Of the many problems with the traditional American medical system, one of the most insidious is that its hierarchical, top-down power structure perpetuates the sexism, racism, classism, and heterocentrism that underlie many aspects of American society. Homebirth and direct-entry midwifery subverts this hierarchical power structure, resulting in an experience of the midwife as holding power-with, instead of power-over, the laboring woman. Direct entry midwifery has incredible potential to transform the way that marginalized women experience healthcare. The act of serving another woman during birth as an equal turns on its head the pervasive idea that teenagers, women of color, poor women, lesbians, and women with disabilities are somehow less whole, less worthy, or are separate from and therefore different than their care providers.

Birth is an incredible and powerful rite of passage. When birthing women are skillfully and sensitively supported physically and emotionally, they often discover a wellspring of inner strength and self-confidence as they learn to trust themselves and their bodies. Direct-entry midwives must work to keep and expand homebirth and freestanding birth centers as valid and accessible choices for all women. These are especially important options for marginalized women because they combat the dehumanization perpetuated by the traditional medical system.

My Journey to Midwifery

Over the next few days, I will be publishing several essays and shorter bits about my journey to midwifery. The application process for Birthwise gave me lots of time and space to think deeply and write about my philosophy of birth, the reason I am drawn to a career in midwifery, and what I think a midwife should look like. Enjoy!

I come from a family transformed by the act of birth. My mother gave birth to my sister and me in a hospital with a CNM. I grew up listening to her recount her birthing experiences: how she and my father wrote their birth plans carefully, how she refused medication and interventions, and how this was the greatest gift she felt she could give us. Listening to my mother, it is impossible not to be struck by the deep pride and self-reliance in her voice. These stories contrast sharply with those of my grandmother who gave birth to six babies in the 1950s and 1960s and does not remember a single birth because she was forced to undergo twilight sleep. The first time that my grandmother experienced birth consciously was when she was present at my birth. Observing my birth transformed my grandmother. The opportunity to observe my birth first-hand seemed to make up for her own stolen memories.

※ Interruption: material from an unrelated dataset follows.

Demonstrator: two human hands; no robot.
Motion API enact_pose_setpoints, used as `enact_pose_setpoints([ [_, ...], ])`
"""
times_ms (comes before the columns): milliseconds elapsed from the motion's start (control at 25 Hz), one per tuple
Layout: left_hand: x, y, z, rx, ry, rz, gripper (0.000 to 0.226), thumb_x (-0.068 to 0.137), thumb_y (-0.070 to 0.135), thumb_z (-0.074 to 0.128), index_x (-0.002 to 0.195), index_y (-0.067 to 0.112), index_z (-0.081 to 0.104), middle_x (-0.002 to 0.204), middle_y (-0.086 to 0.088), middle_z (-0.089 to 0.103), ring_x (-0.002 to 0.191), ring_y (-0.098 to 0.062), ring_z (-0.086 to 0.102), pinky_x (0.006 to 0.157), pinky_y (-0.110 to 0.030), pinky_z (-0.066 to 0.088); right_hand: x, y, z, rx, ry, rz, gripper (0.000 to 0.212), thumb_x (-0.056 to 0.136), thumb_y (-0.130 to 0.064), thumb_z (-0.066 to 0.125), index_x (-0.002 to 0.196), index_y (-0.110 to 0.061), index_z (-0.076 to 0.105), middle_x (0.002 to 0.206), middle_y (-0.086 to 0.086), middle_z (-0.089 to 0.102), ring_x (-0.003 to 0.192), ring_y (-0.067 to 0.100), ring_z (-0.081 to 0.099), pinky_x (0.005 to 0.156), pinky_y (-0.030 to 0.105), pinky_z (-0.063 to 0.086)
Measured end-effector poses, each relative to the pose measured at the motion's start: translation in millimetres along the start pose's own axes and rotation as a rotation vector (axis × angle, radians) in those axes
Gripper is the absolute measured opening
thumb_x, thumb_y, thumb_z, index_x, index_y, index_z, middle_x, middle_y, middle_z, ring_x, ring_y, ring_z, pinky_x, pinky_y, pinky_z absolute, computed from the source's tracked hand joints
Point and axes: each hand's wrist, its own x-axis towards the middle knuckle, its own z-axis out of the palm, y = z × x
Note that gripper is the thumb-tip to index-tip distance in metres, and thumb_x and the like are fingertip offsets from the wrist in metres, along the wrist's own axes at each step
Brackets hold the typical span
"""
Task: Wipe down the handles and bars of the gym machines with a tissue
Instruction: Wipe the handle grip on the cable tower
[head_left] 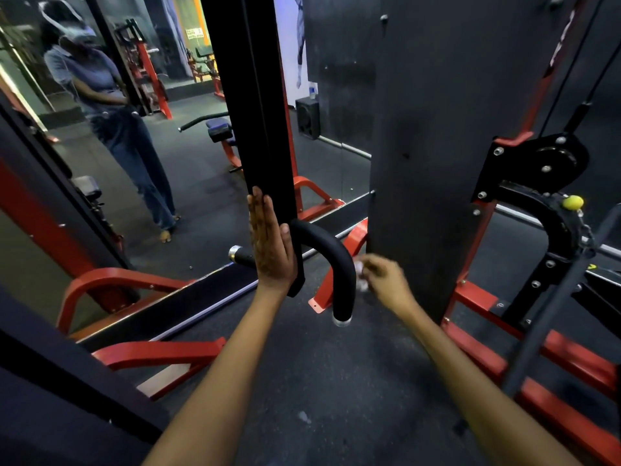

She was awestruck by a sense of the miraculous and cherishes the memories of my birth to this day. I grew up knowing about the strong birthing women in my family and being told explicitly that my body was built to be able to give birth despite what doctors might tell me.

Women’s health has always been a deep interest of mine and I took every opportunity to study it while attending Mount Holyoke College. I majored in cultural anthropology and chose to earn the Five-College Certificate in Culture, Health, and Science instead of a traditional minor. During one summer, I interned with the education department of Planned Parenthood of Western Washington (now Planned Parenthood of the Great Northwest) and returned to continue my work at Planned Parenthood as their Teen Clinic Coordinator upon graduation.

My introduction to the world of homebirth and direct-entry midwifery was a rather fortuitous one. Each time I visited my academic advisor, I passed a bulletin board filled postings of health-related job opportunities and post-graduate programs. I frequently found myself lingering to pore over the midwifery school listings. One day, I came across an advertisement for a CAPPA labor doula course and signed up with building excitement. The first day of class my eyes were opened to a whole world of birth taking place outside of hospital settings that I had not known existed. As I learned and practiced my doula skills I began to understand birth as a normal, non-medical part of life. Safeguarding the option to labor and give birth in one’s own home or at a freestanding birth center became as critically important to me as protecting my mother’s choice to give birth in a hospital birthing suite under the care of a CNM.